This is the first post in this series about distilling BERT with Multimetric Bayesian Optimization. Part 2 discusses the set up for the Bayesian experiment, and Part 3 discusses the results of this experiment. This post was originally published on the Nvidia Developer Blog.
We’ve all heard of BERT- Ernie’s partner in crime. Just kidding. I mean the Natural Language Processing (NLP) architecture developed by Google in 2018 (much less exciting I know). But, much like the beloved Sesame Street characters who help children learn their alphabets, BERT helps models learn language. Based on Vaswani et al’s Transformer architecture, BERT leverages Transformer blocks to create a malleable architecture suitable for transfer learning.
Before BERT, each core NLP task (language generation, language understanding, neural machine translation, entity recognition, etc.) had its own architecture and corpora for training a high performing model. With the introduction of BERT, we suddenly have a strong performing, generalizable model that can be transferred to a variety of tasks. Essentially, BERT allows a variety of problems to share off-the-shelf pretrained models, and moves NLP closer to standardization (similar to how ResNet changed Computer Vision). For more on this, see our previous post where we talk about why transformers are important, or Sebatian Ruder’s excellent analysis on the state of Transfer Learning in NLP. 
But, BERT is really, really large. The BERT base is 110M parameters and BERT large is 340M parameters (compared to the original ELMo model that is ~94M parameters). This makes BERT costly to train, too complex for many production systems, and too large for federated learning and edge-computing.
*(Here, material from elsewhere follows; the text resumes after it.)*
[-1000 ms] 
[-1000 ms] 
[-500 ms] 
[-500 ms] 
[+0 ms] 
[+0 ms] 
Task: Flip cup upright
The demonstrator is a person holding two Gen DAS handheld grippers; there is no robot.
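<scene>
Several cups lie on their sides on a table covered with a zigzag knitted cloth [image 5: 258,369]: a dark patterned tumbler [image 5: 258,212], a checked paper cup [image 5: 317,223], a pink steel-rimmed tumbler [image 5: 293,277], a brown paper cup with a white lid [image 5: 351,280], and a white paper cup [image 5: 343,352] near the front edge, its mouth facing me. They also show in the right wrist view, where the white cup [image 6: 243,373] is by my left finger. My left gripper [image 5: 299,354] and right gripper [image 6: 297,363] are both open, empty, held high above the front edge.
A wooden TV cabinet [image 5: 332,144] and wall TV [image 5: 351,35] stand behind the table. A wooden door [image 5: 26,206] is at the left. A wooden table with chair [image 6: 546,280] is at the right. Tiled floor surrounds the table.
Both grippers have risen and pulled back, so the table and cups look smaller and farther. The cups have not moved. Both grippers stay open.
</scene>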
To address this challenge, many teams have compressed BERT to make the size manageable, including HuggingFace’s DistilBert, Rasa’s pruning technique for BERT, and Utterwork’s fast-bert (and many more). These works focus on compressing the size of BERT for language understanding while retaining model performance.
But these approaches are limited in two ways. First, they do not tell us how well compression would perform on more application focused methods, niche datasets, and directly on non-language understanding NLP tasks. Second, they are designed in a way that limits our ability to gather practical insights on the overall trade-offs between model performance and model architecture decisions. We chose this experiment to begin to address these two limitations to give NLP researchers additional insight on how to apply BERT to meet their practical needs.
Inspired by these works, and specifically, DistilBERT, we will explore this problem by distilling BERT for question answering. Specifically, we will pair distillation with Multimetric Bayesian Optimization. By concurrently tuning metrics like model accuracy and number of model parameters, we will be able to distill BERT and assess the trade-offs between model size and performance. This experiment is designed to address two questions through this process:
- By combining distillation and Multimetric Bayesian Optimization, can we better understand the effects of compression and architecture decisions on model performance? Do these architectural decisions (including model size) or distillation properties dominate the trade-offs?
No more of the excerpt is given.